The bank guard locks the glass door behind me. It’s four o’clock, and mist halos the streetlights in the early darkness. Queen Anne Avenue is teetering on the edge of Gentrification Gulch without falling over. Yet. Trendier places like Starbucks and Häagen-Dazs, Sonora Southwestern Gourmet, Avant Card, and the new bookstore are popping up seemingly overnight, like mushrooms on the forest floor.
But the old-timers still dominate the street—Arch Plumbing Supply with its windows full of tools and parts predating Liquid-Plumr. Fancy Fabrics, where you can barely squeeze between tables piled with bolts of chintz and dotted swiss and worsted wools. The seedy-looking Greek restaurant that Ellen swears has the best hash browns in Seattle. Another bakery, featuring the kind of Danish my oma loved and cakes with that Crisco/sugar icing that crunches between your teeth. A consignment shop called Rags to Riches, a state liquor store, Thriftway, and a couple of bars.
One of the bars is Bailey’s. I’ve passed by it plenty of times. It looks like a typical neighborhood pub, low-key, nonthreatening. The kind of place where a single woman could go and have a glass of wine and read. Or write a letter. Or just mope if she felt like it, without being pestered. I’m not used to going out alone, particularly not to bars. But the mist has turned to rain now, and walking in it isn’t quite as much fun. I hesitate for a minute with my hand on the door.
No. Not yet.
Without noticing exactly how or when it happens, Linda and I s
ettle into an uneasy accommodation. She quits making snide remarks about my name, age, and work history; I quit trying to make our relationship personal and pushing new ideas on her.
I think she’s even started to like having me around. Well, maybe not me personally, but someone. She wears wrist braces for her tendonitis. Industrial-strength support hose peek out below her too short slacks. She complains about pain in her right shoulder, probably arthritis. She has to be glad that I’m strong enough to lift the sheet pans, heavy with wet dough, to drag fifty-pound sacks of flour, to do most of the loading and unloading of the oven decks. Of course, she’d eat ground glass before she’d admit it, even to herself.
I tell her about Jean-Marc. How he saw me rubbing my neck one day and told me, “A little pain is good, Wynter. It is how the trade enters your body.” She gets a big hoo-ha out of that one.

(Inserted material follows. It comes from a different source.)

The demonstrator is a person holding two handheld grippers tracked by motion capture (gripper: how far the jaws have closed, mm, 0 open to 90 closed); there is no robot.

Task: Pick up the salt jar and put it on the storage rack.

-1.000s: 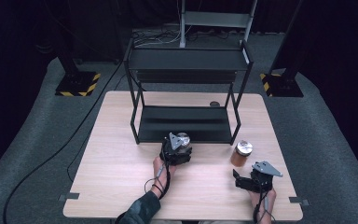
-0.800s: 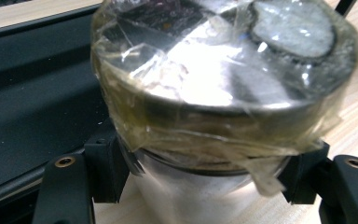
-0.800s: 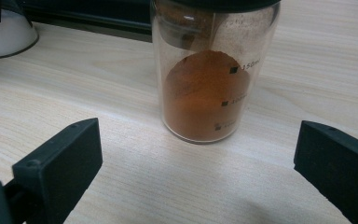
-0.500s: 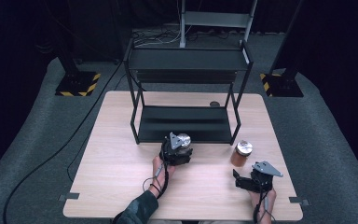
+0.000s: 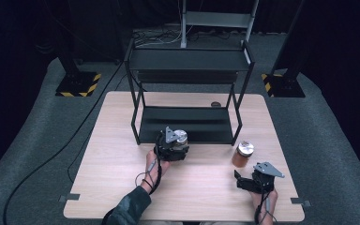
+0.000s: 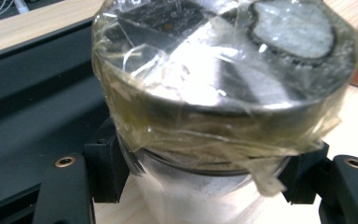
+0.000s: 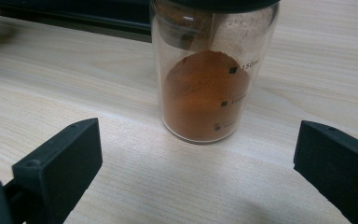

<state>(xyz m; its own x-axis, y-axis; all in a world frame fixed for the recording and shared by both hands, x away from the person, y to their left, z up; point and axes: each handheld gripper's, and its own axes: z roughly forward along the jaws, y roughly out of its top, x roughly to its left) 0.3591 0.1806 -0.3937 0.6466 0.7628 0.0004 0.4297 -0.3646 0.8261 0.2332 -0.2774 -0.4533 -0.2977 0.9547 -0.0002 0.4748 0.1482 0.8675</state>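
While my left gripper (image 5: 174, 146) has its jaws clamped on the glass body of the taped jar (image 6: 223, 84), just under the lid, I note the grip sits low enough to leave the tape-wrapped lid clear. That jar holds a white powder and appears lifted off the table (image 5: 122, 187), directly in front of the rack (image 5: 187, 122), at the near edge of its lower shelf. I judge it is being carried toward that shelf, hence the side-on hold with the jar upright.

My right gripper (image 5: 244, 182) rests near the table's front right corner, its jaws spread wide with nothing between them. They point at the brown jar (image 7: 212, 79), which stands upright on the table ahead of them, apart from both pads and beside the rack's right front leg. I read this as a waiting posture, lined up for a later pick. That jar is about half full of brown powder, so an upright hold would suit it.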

My antennae start picking up snippets of information about her. There’s a husband. Then I discover he’s an ex-husband. She calls him Bubba. Ellen tells me his name is Walter and that he’s still lurking in a corner of the picture.

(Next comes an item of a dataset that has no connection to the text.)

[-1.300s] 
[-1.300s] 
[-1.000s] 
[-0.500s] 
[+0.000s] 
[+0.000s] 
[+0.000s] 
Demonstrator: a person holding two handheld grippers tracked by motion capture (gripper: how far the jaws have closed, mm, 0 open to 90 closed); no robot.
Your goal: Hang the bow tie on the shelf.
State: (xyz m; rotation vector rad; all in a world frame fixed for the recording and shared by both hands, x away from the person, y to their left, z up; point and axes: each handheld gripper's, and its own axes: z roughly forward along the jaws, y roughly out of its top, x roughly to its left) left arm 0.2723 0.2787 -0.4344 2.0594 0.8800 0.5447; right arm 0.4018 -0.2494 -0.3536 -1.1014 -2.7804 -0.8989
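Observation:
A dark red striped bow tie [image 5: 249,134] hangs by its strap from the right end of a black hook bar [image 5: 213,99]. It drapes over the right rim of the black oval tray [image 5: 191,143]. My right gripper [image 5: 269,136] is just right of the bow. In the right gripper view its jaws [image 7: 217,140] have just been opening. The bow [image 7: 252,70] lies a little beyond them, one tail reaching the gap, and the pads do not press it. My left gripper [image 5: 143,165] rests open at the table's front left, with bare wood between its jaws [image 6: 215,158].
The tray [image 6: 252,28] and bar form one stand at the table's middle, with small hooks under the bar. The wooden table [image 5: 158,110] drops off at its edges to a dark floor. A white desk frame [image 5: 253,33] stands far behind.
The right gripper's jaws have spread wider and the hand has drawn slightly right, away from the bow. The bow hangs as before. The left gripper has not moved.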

Tyler mentions that he used to be a captain on the ferries. “Pulled down some pretty good bucks, but he got busted down to seaman for drinking on the job. I think that’s when she kicked his ass out. They have two kids, you know.”
“No, I didn’t.”
Ellen frowns. “You know how I feel about gossip.” Tyler and I look at each other and try not to laugh.
Just before Thanksgiving, the weather goes from bleak to abysmal—gray, wet, bone-chilling—every day for a week. Ellen laughs at my whining. “Honey, you ain’t seen nothin’ yet. Wait till February when it’s been raining nonstop for two months.”
One evening, in an attempt to regain my rapidly loosening grip on sanity, I call my mother. The machine answers and her voice tells me that “the Morrisons” are unavailable at the moment, but that “one of us” will be glad to call back as soon as possible. It’s nine-fifteen, no, almost nine-thirty. Where is she? I don’t leave a message. Just as I settle the receiver back in its cradle, it rings and I jump.